Changing the administrative distance of RIP routes in R4 is more coherent (makes sense) than the precedent case (using static route), in fact:

  • Router R4 would prefer RIP-synchronized BGP routes if they have a better administrative distance;
  • but deleting RIP route would cause BGP routes to get non synchronized in Loc-RIB;
  • what is beautiful is that the corresponding paths get deleted also from RIB… forever!

let’s check with an OSPF route

In a normal situation, how a routing information bloc, included in the description of an OSPF route installed in RIB, would differ from the corresponding route information in Loc-RIB? a part from the prefix, subnet, mask, via interface, information, the router-id is shared between both RIB and Loc-RIB route descriptions but in the first case it corresponds the the advertising peer (R1) OSPF router-id and in the second case to the BGP router-id of the same router (R1)…

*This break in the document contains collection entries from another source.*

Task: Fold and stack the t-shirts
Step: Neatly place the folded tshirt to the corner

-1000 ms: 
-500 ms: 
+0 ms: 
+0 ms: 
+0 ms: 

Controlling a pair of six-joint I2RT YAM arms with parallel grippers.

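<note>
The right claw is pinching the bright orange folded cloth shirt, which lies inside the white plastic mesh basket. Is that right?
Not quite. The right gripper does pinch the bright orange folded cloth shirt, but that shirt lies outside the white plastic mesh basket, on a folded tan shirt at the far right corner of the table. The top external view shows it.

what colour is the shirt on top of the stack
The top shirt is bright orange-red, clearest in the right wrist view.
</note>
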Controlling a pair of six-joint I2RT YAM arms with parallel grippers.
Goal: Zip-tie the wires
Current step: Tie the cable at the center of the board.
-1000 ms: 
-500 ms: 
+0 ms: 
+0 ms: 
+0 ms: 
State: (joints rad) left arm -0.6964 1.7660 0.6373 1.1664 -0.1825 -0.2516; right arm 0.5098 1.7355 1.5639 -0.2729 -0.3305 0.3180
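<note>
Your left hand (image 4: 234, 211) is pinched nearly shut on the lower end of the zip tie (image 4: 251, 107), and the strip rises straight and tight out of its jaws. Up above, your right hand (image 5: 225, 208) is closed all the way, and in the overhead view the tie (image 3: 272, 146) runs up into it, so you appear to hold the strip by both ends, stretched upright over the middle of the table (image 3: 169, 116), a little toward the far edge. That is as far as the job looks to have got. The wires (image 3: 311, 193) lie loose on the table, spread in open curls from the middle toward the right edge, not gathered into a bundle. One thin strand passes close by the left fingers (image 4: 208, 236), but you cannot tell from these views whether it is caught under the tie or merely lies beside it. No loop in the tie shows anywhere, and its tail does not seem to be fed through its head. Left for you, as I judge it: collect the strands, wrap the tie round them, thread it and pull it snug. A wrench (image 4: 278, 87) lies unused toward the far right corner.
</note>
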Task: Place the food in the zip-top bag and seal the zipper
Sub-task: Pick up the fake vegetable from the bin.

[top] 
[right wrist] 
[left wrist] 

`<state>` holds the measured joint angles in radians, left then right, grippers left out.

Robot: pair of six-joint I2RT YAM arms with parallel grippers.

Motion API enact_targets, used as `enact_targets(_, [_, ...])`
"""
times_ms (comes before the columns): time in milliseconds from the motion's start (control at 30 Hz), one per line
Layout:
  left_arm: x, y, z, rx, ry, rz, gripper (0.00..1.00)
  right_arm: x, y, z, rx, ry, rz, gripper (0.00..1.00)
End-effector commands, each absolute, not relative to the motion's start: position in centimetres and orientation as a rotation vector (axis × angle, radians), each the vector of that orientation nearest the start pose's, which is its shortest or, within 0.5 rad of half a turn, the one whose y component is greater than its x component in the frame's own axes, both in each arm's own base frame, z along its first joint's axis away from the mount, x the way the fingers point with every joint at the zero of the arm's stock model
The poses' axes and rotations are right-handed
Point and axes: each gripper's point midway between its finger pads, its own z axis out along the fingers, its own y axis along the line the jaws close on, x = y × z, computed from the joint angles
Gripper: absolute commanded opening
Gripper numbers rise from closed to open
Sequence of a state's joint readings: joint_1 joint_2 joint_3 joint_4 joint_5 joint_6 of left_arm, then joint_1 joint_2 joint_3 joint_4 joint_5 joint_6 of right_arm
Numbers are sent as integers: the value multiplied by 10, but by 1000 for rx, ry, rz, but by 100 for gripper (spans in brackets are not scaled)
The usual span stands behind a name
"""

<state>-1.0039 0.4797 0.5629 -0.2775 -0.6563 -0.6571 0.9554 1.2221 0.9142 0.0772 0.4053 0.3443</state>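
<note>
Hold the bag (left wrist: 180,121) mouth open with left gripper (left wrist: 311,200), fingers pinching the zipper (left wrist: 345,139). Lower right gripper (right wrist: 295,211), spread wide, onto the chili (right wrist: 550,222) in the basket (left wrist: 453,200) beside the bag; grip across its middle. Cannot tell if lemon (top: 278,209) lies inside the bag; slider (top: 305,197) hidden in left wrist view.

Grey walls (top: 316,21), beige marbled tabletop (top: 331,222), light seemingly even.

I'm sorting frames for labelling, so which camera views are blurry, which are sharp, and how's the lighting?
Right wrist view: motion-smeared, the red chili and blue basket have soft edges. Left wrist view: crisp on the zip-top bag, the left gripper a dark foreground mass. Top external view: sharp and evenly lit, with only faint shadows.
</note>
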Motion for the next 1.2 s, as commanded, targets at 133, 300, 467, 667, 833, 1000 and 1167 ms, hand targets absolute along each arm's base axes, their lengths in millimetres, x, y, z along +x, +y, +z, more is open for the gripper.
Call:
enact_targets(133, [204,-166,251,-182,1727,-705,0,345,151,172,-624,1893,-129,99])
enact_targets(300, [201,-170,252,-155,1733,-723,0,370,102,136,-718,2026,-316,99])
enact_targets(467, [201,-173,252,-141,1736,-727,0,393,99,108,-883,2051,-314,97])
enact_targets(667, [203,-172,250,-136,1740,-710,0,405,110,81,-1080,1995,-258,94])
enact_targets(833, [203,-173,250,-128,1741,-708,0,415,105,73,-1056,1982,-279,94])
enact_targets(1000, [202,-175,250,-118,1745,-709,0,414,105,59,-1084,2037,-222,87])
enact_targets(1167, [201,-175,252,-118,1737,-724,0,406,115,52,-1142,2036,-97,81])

We’ve got a chance to have both router-id the same. The next figure shows that Rt1 is synchronized

In case R1 BGP router-id is different from R1 OSPF router-id, Rt1 gets not synchronized in R4.

Let’s test the administrative distance…

We check that:

  • similiarily to static route case, the BGP routes are not deleted from the routing table!
  • the routes are not synchronized in Loc-RIB nor advertised to peers (R5).
  • Using a different subnet mask prevents the route from getting synchronized, installed in RIB and advertised to peers.

what about EIGRP?

Testing administrative distance and subnet match results are the same as RIP but we observe in EIGRP topolgy that the corresponding route is marked as Active and the router is actively querying the neighbors for an alternative successor.

A debug on ip routing shows that:

  • the process add the EIGRP route first,
  • the route in the Loc-RIB get marked as synchronized,
  • having a better administrative distance, BGP route is installed in RIB,
  • the process deletes the EIGRP route and EIGRP put the corresponding route in topology into active state,
  • but BGP detects that EIGRP route has disappeared and put Rt1 into a non synchronized state,
  • BGP paths get deleted from the RIB,
  • the loop starts again from the beginning…

This is not resource efficient…

Conclusion

BGP IGP synchronization concerns only I-BGP peerings.

A matching route from an IGP or static sources should have the same prefix and subnet as the BGP route. The nexthop does not match necessarily and might be any resolvable address (direct or intermediate address).